Extract precisely the lines of the entries below, from the first line through the line containing "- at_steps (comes".

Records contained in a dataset
Start of Block
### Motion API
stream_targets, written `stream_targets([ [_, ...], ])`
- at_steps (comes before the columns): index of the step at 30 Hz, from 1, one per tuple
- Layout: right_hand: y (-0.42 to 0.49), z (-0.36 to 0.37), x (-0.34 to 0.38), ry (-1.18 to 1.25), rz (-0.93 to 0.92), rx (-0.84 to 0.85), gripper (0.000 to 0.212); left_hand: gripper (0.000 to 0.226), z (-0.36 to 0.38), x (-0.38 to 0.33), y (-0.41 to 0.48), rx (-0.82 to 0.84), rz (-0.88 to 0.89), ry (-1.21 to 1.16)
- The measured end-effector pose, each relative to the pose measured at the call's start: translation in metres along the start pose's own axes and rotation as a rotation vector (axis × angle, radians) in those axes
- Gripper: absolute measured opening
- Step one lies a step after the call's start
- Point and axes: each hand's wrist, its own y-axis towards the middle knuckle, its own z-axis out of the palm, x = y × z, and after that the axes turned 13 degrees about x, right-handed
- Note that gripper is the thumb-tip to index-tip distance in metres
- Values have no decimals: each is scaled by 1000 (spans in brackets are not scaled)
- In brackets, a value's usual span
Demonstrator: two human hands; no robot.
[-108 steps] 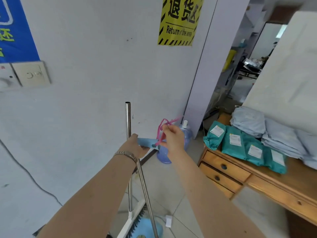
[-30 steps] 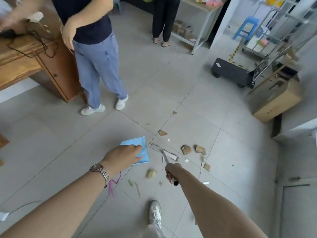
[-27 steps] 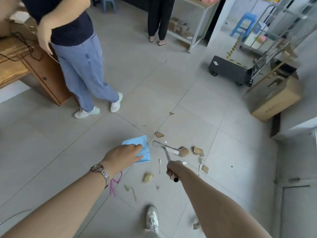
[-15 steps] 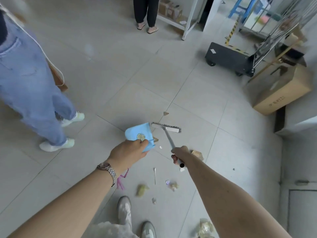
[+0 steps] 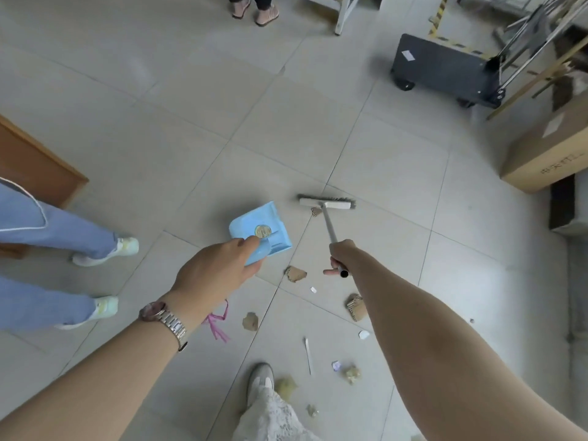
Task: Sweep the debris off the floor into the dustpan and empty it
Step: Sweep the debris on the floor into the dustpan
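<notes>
Above the tiled floor (image 5: 397, 173), left hand (image 5: 213, 275) fingers curl onto the blue dustpan (image 5: 259, 230); right hand (image 5: 342, 257) fingers wrap the broom (image 5: 327, 205) handle. Debris (image 5: 296, 274) lies scattered near a shoe (image 5: 259, 378); the dustpan's handle is hidden under the left hand.

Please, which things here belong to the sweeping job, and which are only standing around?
For the job: broom, blue dustpan, cardboard scraps, paper bits, left hand, right hand.

Just around: black cart, cardboard box, wooden desk.
</notes>
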Motion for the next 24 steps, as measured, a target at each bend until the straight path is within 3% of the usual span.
stream_targets([
  [5, 23, 12, -19, -139, 156, 1, 23, 27, -13, 16, 27, 53, 7, -85],
  [12, -26, 37, -105, -63, 288, 71, 16, 25, -50, 3, 22, 69, -48, -189],
  [21, -117, 76, -272, -32, 373, 145, 34, 26, -41, -20, -102, -8, -122, -199],
  [24, -144, 87, -343, -89, 368, 182, 28, 27, -41, -33, -150, -62, -124, -191],
])
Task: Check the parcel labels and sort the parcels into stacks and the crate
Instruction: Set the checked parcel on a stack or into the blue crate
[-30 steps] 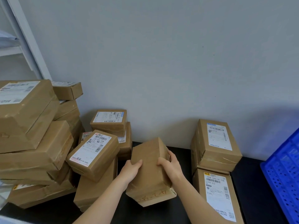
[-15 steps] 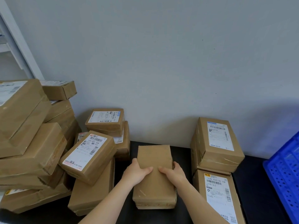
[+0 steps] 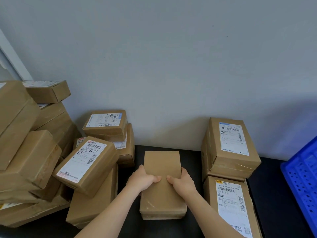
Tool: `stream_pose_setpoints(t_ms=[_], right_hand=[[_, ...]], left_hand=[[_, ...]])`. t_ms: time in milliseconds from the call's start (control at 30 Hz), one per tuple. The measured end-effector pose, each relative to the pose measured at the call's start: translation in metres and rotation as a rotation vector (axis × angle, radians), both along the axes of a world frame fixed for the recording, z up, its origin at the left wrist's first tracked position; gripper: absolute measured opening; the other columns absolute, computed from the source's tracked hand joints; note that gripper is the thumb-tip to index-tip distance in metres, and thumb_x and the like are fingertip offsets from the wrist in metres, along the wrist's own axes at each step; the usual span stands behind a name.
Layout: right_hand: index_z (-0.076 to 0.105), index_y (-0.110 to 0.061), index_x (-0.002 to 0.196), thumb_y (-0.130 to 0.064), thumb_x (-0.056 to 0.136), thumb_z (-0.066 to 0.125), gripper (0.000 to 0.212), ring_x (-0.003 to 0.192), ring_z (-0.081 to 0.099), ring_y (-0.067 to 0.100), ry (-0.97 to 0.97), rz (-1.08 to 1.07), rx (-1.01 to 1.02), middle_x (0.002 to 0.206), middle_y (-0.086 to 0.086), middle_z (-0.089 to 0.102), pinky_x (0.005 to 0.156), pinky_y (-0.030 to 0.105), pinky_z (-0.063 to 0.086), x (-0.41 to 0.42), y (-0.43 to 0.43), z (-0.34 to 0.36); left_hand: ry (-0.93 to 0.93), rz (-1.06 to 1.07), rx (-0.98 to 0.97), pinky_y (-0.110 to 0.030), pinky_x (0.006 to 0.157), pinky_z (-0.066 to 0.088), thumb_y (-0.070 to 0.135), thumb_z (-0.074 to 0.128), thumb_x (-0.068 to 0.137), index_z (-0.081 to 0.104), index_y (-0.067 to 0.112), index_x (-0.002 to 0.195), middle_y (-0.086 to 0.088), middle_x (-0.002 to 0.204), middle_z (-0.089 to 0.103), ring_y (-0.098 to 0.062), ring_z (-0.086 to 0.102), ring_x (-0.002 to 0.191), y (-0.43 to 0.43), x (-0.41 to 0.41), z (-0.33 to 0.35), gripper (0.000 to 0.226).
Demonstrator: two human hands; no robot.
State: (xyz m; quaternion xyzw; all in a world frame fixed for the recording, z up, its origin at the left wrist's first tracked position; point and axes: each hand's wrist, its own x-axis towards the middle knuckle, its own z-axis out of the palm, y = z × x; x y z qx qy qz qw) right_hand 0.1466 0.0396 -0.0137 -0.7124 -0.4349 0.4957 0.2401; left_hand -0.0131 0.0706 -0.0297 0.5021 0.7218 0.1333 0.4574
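Note:
A plain brown parcel [image 3: 162, 162] lies flat in the middle of the black table [image 3: 192, 157], no label showing on its top face. My left hand [image 3: 143, 180] grips its left edge, thumb across the top. My right hand [image 3: 182, 182] grips the right edge the same way. To the right a labelled parcel [image 3: 231, 145] sits stacked on others, with another labelled parcel [image 3: 231, 208] in front of it. The blue crate [image 3: 301, 177] shows at the right edge.
A loose heap of brown parcels [image 3: 30, 152] fills the left side; one labelled parcel [image 3: 85, 164] leans out of it toward the centre. More parcels [image 3: 106, 122] stand against the grey wall. A white shelf post [image 3: 10, 57] rises far left.
The parcel was tilted up with its near end raised; both hands have turned it and laid it flat on the table. My view has shifted slightly to the right.

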Motion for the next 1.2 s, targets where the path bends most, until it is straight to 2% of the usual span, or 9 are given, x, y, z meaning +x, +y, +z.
stream_pose_setpoints(t_ms=[300,467,600,1000,1100,1200], right_hand=[[0.015,-0.018,0.149,-0.031,0.092,0.06,0.074,0.122,0.049,0.024,0.004,0.009,-0.028,0.139,0.006,0.044,0.099,0.038,0.043,-0.001,-0.0012,0.0059],[0.015,-0.019,0.15,-0.031,0.092,0.059,0.074,0.123,0.048,0.025,0.023,-0.017,-0.034,0.139,0.006,0.043,0.099,0.038,0.042,-0.0024,-0.0027,0.0056],[0.014,-0.019,0.15,-0.031,0.092,0.06,0.075,0.124,0.047,0.025,0.022,-0.028,-0.04,0.141,0.006,0.041,0.101,0.039,0.041,-0.0035,-0.0021,0.0054],[0.02,-0.018,0.148,-0.029,0.091,0.061,0.071,0.121,0.049,0.024,-0.011,-0.038,-0.034,0.138,0.005,0.045,0.097,0.037,0.044,-0.004,0.0029,0.0002],[0.024,-0.017,0.147,-0.029,0.09,0.063,0.07,0.119,0.051,0.023,-0.017,-0.044,-0.037,0.136,0.005,0.047,0.094,0.035,0.044,-0.0029,0.004,0.0001],[0.024,-0.017,0.147,-0.029,0.089,0.064,0.071,0.12,0.05,0.024,-0.007,-0.047,-0.038,0.137,0.006,0.046,0.096,0.037,0.044,-0.0018,0.0041,-0.0006]], left_hand=[[-0.004,0.006,-0.002,-0.043,0.097,0.045,0.048,0.075,0.07,0.04,0.021,0.13,0.0,0.123,0.055,-0.022,0.053,0.113,-0.0024,0.0003,0.0036,0.075],[-0.027,0.005,-0.005,-0.041,0.091,0.048,0.044,0.075,0.074,0.039,0.022,0.128,0.0,0.122,0.054,-0.022,0.053,0.111,-0.0025,0.0008,0.0029,0.069],[-0.027,-0.003,-0.003,-0.043,0.095,0.047,0.045,0.075,0.074,0.039,0.022,0.131,-0.001,0.124,0.054,-0.022,0.052,0.113,-0.0028,0.0,0.0031,0.071],[-0.012,0.004,0.005,-0.043,0.097,0.046,0.047,0.074,0.074,0.041,0.023,0.13,0.001,0.123,0.055,-0.021,0.053,0.113,-0.0036,-0.0001,0.0027,0.069],[-0.05,0.023,0.014,-0.041,0.096,0.046,0.042,0.072,0.078,0.044,0.024,0.127,0.001,0.122,0.057,-0.02,0.054,0.111,-0.0056,-0.0001,0.0051,0.06],[-0.141,0.062,0.018,-0.044,0.098,0.045,0.042,0.073,0.077,0.044,0.026,0.131,0.004,0.12,0.058,-0.019,0.055,0.11,-0.0094,-0.0018,0.0034,0.063]])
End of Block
Task result:
### Motion API
stream_targets, written `stream_targets([ [_, ...], ])`
- at_steps (comes before the columns): index of the step at 30 Hz, from 1, one per tuple

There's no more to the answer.